Находясь в отличном расположении духа, я решил так разгуляться, потому что затворническая жизнь порядком надоедает. К тому же черновой вариант романа почти закончен, и можно побаловать себя и своих близких. Осталась пара последних музыкальных аккордов для вдохновения. А красивая девушка в качестве спутницы в оперу – это только на пользу моему роману. Тем более такая изящная, с тонкой, ранимой душой, как Аля. Она, как и все женщины, – спасение этого мира от замкнутости и одиночества. Мне нравится общаться с ней и вообще быть рядом.
«Неужели женщина, родившая целый мир, способна мстить целому миру?» – думаю я, проходя через ворота с кованой решеткой во внутренний дворик-садик Эрмитажа.
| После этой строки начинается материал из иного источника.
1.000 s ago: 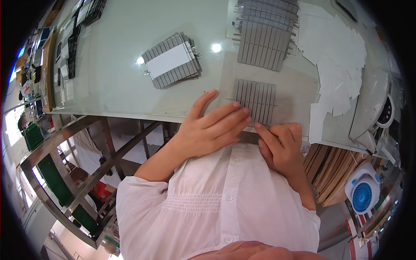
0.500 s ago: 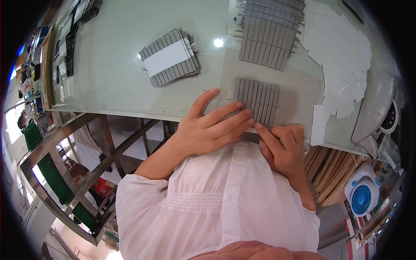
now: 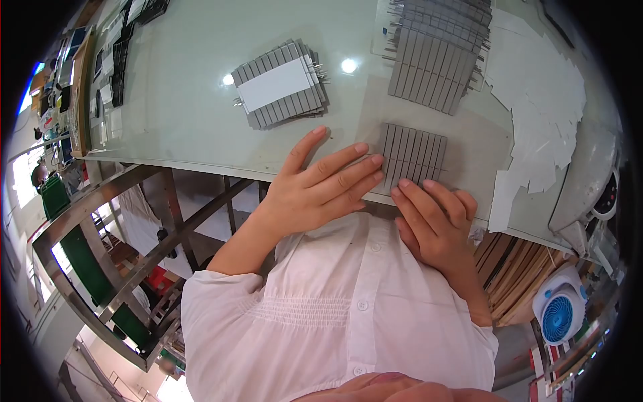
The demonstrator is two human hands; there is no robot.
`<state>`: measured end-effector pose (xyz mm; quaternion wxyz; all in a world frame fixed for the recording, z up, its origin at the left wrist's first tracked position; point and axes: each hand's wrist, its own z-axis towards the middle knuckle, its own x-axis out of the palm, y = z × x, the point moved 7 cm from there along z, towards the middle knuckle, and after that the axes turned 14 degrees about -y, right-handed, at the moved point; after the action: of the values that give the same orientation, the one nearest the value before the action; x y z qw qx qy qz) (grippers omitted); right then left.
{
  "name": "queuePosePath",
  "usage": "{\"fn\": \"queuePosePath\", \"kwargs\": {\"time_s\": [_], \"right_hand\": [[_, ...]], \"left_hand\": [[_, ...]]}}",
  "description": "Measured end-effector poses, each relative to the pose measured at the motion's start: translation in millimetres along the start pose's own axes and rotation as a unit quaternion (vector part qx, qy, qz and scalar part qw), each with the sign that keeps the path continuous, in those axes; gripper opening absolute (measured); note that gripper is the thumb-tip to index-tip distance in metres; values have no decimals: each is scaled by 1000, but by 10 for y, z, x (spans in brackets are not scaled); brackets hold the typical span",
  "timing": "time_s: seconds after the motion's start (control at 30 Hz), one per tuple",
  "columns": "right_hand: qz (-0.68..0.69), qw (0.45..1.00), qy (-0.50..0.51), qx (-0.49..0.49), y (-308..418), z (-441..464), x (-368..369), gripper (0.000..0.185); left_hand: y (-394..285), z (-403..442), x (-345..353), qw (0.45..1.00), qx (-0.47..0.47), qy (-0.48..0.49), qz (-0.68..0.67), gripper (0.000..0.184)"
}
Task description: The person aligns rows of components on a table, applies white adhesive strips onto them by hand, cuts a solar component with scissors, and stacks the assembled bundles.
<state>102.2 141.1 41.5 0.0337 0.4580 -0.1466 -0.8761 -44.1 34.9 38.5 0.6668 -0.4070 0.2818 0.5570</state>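
Observation:
A small grey panel of narrow parallel strips (image 3: pixel 416 153) lies flat near the table's front edge, a thin wire showing at its right side. My left hand (image 3: pixel 328 177) is spread palm down, open, its fingertips at the panel's left edge. At the lower edge, the fingertips of my right hand (image 3: pixel 439 218) touch the strips, fingers bent but apart and nothing visibly held. Beyond my left hand sits a stack of similar grey strip panels (image 3: pixel 258 120) with a white card (image 3: pixel 276 84) on top. Further back, a larger pile of overlapping grey strip panels (image 3: pixel 429 70) has wire ends sticking out.
White paper sheets (image 3: pixel 536 100) are spread over the right of the pale table (image 3: pixel 181 100). A white machine (image 3: pixel 586 201) stands at the right edge. Dark frames (image 3: pixel 120 53) line the far left. Below the table are wooden boards (image 3: pixel 516 268) and a blue-and-white fan (image 3: pixel 559 315).
The view has shifted slightly. My right hand's fingers have opened out along the panel's lower edge; earlier most were curled at its corner. My left hand stays spread at the left edge.

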Motion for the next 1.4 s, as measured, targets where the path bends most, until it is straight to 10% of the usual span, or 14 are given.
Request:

В голове не укладывалось, как одна и та же женщина может рожать и убивать.
Я специально привел Аллу во дворец, называющийся так же, как и ее богадельня, «приютом для странников». Привел, чтобы показать, что страдания и страждущие были всегда. Показать блудного сына Рембрандта и зачатие Данаи от золотого дождя-света Зевса, на которую маньяк-террорист пролил черный дождь серной кислоты…
Конечно, все залы за один раз обойти невозможно. И поэтому я хочу показать Алле и Мураду самое ценное и значительное. Мы поднимаемся по Иорданской лестнице – и прямиком к «Уходу Агари из дома Авраама», к «Иосифу и его братьям», к «Христу в терновом венце» и, наконец, к мадоннам Рафаэля и Леонардо да Винчи.
Я могу сидеть возле «Мадонны Бенуа» и «Мадонны Литта» часами, наслаждаясь их совершенством. Сидеть и размышлять о святости женщин. И об их способности через боль и страдание рождать счастье и спасение – себе и миру. Рождать оправдание и давать свет всему окружающему. Ибо все дети, принимая на себя грехи мира, наполняют мир непосредственной радостью, наполняют смыслом все вокруг себя и нас. Однажды, после бессонной ночи, я заснул под «Мадонной Бенуа». И это был один из самых благостных и светлых снов. Проснулся я от щелканья затворов и ослепляющих вспышек фотоаппаратов. Целая толпа японцев «фоткали» вовсе не шедевр Леонардо, а загадочную русскую душу.
Странное дело, сегодня, глядя на мадонн, я вспоминаю, что в Палестине террористок маскируют под беременных, а в Шри-Ланке учат прятать гранаты во влагалище. Когда Аля была беременной, мне все время попадались беременные женщины. Когда она гуляла с коляской, мне казалось, что город наводнили женщины с колясками. А вот теперь, когда ребенка Али похитили террористы, все женщины мне кажутся потенциальными террористками. А тут еще мой роман о террористах, через призму которого я вижу сейчас весь мир в дыму. Да я и сам весь в дыму, у меня словно лихорадка. Я будто вижу всю планету через кровавое месиво плаценты. Я занят своим романом, наполнен им до краев, я им беременен. Более того, я на сносях, на последнем месяце. Вот-вот должны отойти воды и родиться концовка.